▶ [Required work]
Show every line of the material that follows in which the word "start" occurs.

= Beginning of Section =

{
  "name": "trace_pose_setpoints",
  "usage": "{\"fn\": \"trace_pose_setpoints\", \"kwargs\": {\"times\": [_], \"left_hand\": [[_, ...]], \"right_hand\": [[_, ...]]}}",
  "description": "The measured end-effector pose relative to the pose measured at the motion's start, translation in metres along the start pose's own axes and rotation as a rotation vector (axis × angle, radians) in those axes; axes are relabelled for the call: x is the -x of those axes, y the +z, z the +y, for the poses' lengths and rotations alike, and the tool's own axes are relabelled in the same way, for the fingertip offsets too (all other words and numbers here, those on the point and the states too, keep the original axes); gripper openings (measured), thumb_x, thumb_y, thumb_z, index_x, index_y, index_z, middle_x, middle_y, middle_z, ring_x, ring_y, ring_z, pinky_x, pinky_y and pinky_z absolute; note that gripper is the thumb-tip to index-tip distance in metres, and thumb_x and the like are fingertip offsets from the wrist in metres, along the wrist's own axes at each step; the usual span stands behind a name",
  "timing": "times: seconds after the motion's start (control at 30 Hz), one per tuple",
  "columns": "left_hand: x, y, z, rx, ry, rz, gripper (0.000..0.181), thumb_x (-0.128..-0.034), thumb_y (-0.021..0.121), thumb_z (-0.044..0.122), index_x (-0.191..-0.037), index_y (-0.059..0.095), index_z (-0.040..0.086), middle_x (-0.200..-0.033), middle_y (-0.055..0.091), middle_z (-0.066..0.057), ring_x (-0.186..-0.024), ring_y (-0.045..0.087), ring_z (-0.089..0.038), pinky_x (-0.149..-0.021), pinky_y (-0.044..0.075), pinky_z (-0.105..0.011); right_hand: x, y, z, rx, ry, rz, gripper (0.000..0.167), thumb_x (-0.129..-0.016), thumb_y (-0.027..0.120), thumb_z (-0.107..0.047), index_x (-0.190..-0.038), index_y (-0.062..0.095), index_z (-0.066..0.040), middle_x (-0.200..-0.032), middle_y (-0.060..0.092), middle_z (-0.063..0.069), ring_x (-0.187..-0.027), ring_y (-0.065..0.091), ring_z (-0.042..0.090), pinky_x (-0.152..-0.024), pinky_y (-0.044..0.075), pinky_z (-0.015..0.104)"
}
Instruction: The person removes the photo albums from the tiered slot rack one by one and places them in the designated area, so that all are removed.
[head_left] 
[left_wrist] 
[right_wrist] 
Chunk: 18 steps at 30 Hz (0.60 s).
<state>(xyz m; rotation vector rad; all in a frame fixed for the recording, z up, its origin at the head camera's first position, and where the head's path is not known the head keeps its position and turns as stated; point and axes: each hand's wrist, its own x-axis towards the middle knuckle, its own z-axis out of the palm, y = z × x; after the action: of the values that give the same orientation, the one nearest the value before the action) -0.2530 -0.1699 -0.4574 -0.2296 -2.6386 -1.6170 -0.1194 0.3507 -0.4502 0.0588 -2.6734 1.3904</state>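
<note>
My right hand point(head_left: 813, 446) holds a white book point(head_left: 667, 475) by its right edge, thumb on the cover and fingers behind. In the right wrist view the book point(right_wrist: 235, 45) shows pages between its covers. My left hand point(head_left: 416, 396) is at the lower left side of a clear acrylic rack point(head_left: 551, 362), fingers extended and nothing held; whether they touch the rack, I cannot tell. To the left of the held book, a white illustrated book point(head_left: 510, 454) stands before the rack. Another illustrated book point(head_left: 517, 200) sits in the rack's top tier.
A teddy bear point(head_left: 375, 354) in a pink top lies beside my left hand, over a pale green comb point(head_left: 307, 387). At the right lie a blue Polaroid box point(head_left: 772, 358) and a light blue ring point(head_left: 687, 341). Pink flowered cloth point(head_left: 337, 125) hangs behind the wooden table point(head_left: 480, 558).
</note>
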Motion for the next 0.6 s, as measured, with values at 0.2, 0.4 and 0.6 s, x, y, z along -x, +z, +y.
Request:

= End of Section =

▶ [Exercise answer]
  "description": "The measured end-effector pose relative to the pose measured at the motion's start, translation in metres along the start pose's own axes and rotation as a rotation vector (axis × angle, radians) in those axes; axes are relabelled for the call: x is the -x of those axes, y the +z, z the +y, for the poses' lengths and rotations alike, and the tool's own axes are relabelled in the same way, for the fingertip offsets too (all other words and numbers here, those on the point and the states too, keep the original axes); gripper openings (measured), thumb_x, thumb_y, thumb_z, index_x, index_y, index_z, middle_x, middle_y, middle_z, ring_x, ring_y, ring_z, pinky_x, pinky_y and pinky_z absolute; note that gripper is the thumb-tip to index-tip distance in metres, and thumb_x and the like are fingertip offsets from the wrist in metres, along the wrist's own axes at each step; the usual span stands behind a name",
  "timing": "times: seconds after the motion's start (control at 30 Hz), one per tuple",

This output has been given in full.